EXERCISE DETAILS
Your answer must be the lines of the material below, exactly as written, from its first line through the line with "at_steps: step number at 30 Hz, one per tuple", and no pictures.

EXERCISE DATA section start

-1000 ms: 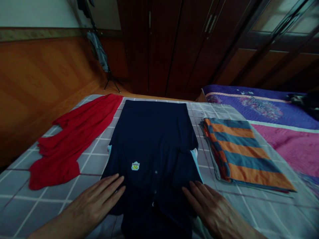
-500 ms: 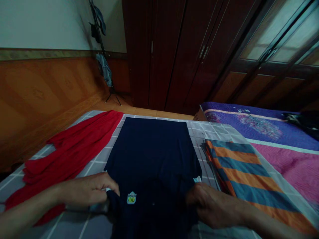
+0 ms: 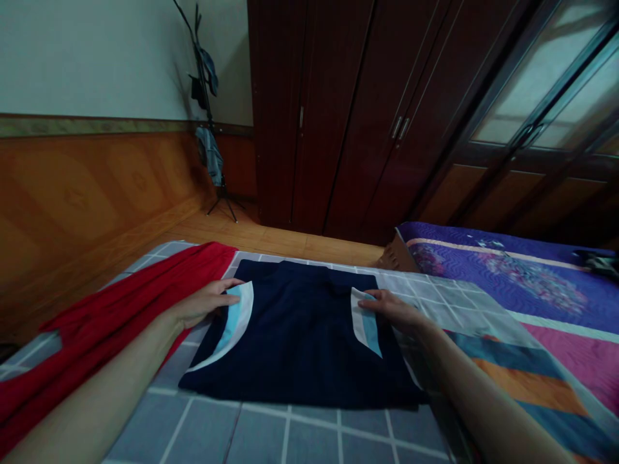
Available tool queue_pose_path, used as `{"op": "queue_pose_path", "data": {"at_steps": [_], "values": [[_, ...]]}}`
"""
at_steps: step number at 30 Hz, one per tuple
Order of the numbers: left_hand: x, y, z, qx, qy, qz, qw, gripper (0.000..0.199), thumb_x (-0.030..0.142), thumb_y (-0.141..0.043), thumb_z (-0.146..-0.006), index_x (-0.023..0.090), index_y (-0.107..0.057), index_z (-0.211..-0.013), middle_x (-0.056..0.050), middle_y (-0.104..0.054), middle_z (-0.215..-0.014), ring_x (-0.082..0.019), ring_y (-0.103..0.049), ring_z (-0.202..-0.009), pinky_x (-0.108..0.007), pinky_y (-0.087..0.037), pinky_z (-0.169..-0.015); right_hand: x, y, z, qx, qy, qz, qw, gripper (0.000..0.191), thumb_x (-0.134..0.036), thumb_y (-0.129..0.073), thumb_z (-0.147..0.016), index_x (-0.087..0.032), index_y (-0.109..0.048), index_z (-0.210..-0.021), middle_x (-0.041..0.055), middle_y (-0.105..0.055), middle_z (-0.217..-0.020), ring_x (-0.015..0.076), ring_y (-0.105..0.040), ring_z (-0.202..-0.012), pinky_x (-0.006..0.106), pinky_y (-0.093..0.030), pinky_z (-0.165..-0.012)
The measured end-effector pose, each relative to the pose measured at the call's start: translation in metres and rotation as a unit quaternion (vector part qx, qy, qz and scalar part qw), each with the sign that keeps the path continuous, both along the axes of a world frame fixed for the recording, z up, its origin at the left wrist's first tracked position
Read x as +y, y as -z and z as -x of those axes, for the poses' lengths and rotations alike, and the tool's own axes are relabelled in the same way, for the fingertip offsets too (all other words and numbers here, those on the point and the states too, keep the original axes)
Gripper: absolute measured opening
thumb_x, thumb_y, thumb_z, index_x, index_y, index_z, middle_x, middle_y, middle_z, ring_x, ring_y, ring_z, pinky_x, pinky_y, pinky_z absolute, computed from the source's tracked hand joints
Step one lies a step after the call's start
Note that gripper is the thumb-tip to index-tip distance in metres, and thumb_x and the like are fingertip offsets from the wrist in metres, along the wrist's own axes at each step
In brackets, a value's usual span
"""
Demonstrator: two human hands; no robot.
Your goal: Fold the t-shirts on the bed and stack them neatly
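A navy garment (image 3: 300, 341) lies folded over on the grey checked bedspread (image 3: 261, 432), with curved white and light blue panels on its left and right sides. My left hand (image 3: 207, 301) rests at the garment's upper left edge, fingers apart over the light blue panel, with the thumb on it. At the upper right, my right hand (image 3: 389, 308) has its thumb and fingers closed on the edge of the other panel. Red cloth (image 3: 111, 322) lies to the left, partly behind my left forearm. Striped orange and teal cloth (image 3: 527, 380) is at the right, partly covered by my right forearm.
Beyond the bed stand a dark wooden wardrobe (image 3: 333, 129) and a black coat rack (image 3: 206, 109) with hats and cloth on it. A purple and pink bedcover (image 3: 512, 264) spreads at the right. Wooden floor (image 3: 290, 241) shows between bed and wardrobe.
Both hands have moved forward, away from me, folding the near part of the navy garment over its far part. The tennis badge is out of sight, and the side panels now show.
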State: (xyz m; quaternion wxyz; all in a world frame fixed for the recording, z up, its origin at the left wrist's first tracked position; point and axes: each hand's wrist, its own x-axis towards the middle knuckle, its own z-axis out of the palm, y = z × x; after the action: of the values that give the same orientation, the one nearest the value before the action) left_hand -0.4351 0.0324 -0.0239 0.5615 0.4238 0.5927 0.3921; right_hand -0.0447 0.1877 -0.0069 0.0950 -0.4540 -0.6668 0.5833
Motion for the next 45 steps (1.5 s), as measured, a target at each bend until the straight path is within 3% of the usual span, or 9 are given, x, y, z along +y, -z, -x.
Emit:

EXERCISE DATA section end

RESPONSE BOX
-1000 ms: 
-500 ms: 
+0 ms: 
Available tool queue_pose_path, used as `{"op": "queue_pose_path", "data": {"at_steps": [_], "values": [[_, ...]]}}`
"""
at_steps: step number at 30 Hz, one per tuple

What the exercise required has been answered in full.